The Jonang is a school of Indo-Tibetan Buddhism. Its origins in Tibet can be traced to the early 12th century master Yumo Mikyo Dorje. It became widely known through the work of the popular 14th century figure Dolpopa Sherab Gyaltsen. The Jonang school's main practice is the Kālacakra tantra (Wheel of Time Tantra), and they are widely known for their defense of the philosophy known as shentong ("empty of other").

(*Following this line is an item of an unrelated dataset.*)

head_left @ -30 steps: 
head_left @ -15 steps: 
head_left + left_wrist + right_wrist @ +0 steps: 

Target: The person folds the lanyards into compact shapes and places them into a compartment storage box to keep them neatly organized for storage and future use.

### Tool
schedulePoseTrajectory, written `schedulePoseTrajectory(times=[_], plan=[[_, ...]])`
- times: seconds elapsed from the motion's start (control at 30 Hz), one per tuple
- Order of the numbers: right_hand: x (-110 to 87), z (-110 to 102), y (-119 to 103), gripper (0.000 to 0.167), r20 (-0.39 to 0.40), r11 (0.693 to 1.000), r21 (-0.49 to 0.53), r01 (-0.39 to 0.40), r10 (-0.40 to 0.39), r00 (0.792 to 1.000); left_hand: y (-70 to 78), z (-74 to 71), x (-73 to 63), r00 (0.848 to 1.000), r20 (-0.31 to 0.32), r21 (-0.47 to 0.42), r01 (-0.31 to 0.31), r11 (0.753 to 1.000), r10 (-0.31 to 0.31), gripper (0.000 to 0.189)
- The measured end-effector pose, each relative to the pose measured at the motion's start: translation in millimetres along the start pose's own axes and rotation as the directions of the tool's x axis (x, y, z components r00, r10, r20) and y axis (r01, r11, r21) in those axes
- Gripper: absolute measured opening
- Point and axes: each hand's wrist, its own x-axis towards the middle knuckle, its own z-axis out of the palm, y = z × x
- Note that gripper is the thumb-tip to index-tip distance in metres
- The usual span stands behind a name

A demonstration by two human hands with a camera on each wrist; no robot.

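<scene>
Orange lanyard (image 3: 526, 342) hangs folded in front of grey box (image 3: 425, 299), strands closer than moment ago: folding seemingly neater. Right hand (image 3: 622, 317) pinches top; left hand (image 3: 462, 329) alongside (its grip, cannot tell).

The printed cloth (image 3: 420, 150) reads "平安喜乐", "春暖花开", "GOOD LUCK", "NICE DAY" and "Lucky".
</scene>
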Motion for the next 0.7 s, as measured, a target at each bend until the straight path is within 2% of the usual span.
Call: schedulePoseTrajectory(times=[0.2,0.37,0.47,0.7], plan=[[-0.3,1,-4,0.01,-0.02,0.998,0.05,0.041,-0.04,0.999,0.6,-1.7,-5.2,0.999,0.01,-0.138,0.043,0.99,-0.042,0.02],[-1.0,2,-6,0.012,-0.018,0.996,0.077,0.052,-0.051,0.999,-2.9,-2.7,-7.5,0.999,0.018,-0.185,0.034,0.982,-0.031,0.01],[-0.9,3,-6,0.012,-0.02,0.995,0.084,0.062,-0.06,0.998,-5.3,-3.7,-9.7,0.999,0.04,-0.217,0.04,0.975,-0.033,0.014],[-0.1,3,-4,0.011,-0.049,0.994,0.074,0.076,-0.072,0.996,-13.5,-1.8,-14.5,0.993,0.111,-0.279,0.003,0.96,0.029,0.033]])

After a period of influence, the Jonang tradition suffered a series of reversals, partly due to its suppression by the politically dominant Gelug school under the Fifth Dalai Lama in the 17th century. Jonang did survive in Amdo, from which they eventually re-established themselves in other regions like Golok, Nakhi, and Kham. They have continued practicing uninterrupted to this day. An estimated 5,000 monks and nuns of the Jonang tradition practice today in these areas. However, their teachings were limited to these regions until the Rimé movement of the 19th century encouraged the study of non-Gelug traditions of Tibetan Buddhism.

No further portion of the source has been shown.